* EXERCISE PROMPT *
After finding the line with "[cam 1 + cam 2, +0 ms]" in the entries below, retype exactly each line from there through the line with "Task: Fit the", including that final line.

* DATA IN THIS EXERCISE *
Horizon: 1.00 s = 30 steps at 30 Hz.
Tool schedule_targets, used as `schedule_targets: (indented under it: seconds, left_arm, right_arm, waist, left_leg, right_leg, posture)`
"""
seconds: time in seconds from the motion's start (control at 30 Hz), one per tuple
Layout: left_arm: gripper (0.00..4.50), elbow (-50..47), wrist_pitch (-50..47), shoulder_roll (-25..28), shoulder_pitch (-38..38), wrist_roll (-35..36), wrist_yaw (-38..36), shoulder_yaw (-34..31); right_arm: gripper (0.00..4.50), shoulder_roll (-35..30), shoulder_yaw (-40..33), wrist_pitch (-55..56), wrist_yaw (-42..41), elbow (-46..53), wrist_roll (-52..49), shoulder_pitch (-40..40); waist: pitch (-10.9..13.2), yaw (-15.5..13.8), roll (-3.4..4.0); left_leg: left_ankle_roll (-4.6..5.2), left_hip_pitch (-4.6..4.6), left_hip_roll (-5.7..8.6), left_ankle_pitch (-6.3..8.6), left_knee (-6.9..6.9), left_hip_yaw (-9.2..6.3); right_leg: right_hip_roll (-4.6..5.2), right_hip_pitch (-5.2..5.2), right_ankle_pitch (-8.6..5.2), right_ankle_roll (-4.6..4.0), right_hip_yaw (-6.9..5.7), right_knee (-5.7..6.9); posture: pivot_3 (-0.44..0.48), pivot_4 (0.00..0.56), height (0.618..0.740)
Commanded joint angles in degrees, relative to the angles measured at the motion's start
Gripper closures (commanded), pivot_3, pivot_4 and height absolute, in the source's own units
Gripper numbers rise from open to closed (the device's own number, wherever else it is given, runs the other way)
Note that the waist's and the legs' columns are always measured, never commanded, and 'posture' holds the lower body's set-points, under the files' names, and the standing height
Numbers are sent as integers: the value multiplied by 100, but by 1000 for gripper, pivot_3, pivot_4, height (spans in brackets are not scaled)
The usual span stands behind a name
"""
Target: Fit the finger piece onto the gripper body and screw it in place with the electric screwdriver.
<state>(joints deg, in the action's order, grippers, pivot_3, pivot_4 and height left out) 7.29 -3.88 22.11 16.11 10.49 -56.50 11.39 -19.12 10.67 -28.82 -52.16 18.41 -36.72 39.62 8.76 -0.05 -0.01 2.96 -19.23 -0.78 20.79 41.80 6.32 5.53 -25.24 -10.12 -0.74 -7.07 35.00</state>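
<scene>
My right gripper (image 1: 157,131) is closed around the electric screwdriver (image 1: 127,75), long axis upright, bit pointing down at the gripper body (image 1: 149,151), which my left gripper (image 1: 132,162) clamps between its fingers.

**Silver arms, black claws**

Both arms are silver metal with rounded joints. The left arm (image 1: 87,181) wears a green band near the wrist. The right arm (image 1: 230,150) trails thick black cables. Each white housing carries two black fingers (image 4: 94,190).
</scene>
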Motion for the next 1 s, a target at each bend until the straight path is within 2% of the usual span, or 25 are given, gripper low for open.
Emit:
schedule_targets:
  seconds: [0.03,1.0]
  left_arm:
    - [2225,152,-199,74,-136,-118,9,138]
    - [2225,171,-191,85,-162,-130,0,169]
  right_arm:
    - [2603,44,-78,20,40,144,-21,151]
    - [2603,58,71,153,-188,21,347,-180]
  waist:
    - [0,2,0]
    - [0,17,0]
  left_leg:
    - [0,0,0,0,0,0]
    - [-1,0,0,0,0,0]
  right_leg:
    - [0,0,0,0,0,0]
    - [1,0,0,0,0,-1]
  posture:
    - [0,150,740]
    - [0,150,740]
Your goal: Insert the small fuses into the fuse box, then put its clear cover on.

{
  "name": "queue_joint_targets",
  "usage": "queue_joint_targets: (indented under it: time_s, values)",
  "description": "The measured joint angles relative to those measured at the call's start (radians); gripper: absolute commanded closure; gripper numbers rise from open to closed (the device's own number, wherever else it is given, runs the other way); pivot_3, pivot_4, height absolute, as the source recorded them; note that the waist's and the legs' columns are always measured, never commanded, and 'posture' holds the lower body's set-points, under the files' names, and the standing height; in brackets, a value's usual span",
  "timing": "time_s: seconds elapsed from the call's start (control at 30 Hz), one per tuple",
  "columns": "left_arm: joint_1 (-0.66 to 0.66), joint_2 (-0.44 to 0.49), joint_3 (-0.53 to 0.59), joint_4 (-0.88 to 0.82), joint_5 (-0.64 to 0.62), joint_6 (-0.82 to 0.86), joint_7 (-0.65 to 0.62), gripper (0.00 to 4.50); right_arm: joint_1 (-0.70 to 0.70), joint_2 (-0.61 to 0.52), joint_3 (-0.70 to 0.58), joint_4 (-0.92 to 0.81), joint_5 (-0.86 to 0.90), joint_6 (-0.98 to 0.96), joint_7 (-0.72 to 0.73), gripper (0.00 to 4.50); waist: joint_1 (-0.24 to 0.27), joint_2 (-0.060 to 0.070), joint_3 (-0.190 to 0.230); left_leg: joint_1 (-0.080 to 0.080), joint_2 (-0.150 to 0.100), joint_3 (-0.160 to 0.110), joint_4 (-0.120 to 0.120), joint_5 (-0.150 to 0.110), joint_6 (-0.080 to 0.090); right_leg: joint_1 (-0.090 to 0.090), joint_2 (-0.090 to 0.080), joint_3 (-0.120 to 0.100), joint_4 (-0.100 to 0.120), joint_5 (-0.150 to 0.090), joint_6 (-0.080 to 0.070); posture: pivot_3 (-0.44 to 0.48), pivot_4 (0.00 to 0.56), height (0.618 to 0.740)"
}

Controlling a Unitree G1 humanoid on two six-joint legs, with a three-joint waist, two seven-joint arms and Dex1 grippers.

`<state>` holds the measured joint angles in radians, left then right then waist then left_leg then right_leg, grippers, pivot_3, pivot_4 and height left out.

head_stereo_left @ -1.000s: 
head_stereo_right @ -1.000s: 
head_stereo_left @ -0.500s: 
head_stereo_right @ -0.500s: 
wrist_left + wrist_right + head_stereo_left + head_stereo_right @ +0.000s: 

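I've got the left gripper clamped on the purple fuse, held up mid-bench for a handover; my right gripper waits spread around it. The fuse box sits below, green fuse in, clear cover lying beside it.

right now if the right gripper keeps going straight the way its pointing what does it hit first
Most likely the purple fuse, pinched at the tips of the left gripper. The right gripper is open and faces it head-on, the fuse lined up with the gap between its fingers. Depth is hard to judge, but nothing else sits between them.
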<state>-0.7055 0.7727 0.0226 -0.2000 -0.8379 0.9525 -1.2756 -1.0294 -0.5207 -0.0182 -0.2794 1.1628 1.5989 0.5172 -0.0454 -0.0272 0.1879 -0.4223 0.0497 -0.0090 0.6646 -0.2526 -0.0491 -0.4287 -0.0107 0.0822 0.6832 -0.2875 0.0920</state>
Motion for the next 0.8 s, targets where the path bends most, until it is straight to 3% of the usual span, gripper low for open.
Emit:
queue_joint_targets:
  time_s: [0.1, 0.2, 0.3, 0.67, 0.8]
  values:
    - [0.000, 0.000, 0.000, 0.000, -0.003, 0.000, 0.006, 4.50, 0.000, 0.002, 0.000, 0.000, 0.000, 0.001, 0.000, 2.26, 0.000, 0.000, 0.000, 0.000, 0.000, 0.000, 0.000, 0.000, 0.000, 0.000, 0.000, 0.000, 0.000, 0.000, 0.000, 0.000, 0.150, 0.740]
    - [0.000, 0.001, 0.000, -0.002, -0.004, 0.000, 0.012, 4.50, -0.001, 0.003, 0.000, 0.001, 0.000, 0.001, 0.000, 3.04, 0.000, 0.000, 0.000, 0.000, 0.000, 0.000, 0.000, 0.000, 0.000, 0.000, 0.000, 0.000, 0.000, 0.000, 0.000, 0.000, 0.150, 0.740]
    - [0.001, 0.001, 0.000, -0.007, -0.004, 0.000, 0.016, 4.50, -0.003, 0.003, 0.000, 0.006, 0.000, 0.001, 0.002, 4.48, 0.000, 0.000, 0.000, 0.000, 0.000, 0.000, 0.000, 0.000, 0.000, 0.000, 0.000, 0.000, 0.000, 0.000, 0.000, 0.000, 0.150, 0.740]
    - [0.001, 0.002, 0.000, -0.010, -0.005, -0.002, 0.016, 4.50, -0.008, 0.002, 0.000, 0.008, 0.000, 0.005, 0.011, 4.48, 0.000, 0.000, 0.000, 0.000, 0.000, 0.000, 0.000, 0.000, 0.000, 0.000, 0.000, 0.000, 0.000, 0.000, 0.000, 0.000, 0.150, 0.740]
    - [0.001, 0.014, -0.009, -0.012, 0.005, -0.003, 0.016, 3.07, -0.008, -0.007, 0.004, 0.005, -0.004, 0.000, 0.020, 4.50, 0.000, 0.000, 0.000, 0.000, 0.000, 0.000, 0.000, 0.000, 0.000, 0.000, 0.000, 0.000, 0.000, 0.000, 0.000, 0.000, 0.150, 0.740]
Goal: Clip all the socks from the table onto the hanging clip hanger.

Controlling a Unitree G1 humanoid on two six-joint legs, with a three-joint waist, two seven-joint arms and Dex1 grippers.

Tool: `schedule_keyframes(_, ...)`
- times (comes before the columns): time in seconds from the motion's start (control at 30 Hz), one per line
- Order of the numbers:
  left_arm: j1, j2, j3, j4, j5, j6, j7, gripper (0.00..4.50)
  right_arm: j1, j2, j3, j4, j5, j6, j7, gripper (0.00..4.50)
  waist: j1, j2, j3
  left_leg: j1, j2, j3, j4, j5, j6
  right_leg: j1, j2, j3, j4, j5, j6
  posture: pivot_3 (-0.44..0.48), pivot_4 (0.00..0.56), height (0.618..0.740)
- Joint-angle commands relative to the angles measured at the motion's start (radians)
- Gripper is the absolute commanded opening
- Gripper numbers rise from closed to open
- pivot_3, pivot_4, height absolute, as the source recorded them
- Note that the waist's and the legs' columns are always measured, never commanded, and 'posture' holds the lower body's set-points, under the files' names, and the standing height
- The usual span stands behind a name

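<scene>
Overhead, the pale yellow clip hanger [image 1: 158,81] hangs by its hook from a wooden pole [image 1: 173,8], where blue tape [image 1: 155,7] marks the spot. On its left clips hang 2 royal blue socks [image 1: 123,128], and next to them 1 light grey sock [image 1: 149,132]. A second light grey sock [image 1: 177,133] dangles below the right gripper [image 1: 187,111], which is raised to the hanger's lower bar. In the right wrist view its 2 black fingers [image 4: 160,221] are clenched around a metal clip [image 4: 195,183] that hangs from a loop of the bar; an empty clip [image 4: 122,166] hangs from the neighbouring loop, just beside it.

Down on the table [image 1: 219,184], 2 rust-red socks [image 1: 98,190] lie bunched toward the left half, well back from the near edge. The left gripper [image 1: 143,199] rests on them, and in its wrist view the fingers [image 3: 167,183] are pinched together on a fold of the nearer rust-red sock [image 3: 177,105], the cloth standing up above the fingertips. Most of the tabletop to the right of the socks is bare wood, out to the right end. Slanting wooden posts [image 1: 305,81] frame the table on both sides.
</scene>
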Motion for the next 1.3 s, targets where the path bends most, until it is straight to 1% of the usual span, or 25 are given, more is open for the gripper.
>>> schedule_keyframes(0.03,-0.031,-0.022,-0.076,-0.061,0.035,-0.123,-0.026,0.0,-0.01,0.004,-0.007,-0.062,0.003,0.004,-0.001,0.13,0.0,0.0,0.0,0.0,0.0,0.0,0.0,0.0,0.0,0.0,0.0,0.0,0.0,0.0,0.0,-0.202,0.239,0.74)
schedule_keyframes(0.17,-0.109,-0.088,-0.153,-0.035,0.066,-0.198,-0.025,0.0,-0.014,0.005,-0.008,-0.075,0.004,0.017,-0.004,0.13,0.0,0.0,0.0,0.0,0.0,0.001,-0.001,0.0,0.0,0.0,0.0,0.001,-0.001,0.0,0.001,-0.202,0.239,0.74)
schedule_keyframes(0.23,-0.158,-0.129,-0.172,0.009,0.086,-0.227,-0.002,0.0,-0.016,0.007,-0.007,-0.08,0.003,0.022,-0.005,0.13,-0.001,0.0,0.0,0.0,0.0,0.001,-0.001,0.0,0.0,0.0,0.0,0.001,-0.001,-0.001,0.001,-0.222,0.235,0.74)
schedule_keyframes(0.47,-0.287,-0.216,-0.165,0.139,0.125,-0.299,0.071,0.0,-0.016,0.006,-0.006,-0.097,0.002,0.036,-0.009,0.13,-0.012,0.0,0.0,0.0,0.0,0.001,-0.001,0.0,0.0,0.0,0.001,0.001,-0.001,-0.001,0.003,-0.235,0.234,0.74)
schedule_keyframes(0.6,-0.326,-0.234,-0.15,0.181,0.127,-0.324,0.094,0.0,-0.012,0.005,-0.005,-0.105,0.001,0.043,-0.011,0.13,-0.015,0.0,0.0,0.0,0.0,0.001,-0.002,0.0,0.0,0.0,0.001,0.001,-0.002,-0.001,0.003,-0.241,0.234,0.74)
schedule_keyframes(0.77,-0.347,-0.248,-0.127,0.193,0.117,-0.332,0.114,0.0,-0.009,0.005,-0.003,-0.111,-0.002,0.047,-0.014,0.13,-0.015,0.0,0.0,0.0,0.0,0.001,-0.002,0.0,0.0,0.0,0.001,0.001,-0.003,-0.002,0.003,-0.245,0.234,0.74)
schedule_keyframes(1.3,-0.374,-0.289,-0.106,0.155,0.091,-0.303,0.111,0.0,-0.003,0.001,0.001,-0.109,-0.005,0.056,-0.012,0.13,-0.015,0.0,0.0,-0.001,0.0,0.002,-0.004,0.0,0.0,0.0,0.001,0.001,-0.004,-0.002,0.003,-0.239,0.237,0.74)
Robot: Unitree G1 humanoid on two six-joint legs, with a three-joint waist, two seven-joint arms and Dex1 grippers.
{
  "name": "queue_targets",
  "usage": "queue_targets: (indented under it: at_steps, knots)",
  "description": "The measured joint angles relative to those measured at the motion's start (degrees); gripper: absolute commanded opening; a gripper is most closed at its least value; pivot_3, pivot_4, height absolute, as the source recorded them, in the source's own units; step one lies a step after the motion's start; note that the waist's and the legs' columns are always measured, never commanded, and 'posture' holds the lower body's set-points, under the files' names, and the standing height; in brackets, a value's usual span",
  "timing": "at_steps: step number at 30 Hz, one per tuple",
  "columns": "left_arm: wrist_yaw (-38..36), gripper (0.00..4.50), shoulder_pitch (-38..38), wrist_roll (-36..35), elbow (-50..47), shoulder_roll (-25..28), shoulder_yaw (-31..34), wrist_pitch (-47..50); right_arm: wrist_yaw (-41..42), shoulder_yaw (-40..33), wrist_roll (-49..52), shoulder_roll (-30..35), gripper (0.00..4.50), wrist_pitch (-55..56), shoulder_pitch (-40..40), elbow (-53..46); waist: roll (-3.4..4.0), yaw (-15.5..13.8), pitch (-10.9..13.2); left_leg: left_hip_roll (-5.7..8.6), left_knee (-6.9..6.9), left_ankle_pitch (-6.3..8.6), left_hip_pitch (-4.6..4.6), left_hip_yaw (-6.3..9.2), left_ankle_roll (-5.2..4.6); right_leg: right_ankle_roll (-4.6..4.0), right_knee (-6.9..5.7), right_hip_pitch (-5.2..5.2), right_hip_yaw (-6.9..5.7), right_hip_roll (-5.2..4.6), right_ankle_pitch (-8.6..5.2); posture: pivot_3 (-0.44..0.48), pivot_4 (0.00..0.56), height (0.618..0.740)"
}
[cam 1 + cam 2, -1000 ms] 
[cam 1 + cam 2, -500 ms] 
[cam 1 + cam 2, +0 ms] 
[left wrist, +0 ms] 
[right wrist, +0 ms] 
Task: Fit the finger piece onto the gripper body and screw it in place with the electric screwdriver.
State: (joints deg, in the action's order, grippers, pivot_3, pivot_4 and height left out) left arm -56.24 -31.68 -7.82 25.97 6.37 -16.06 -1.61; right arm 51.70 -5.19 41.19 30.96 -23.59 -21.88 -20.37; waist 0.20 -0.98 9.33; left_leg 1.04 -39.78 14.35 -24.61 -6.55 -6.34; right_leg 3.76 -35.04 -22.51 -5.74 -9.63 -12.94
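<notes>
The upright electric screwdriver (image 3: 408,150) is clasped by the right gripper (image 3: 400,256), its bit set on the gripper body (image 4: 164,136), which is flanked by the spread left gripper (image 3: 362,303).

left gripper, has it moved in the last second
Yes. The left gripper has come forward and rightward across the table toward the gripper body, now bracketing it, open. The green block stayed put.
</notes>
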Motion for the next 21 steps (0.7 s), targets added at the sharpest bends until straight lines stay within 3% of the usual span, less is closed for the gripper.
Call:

* TASK RESULT *
[cam 1 + cam 2, +0 ms] 
[left wrist, +0 ms] 
[right wrist, +0 ms] 
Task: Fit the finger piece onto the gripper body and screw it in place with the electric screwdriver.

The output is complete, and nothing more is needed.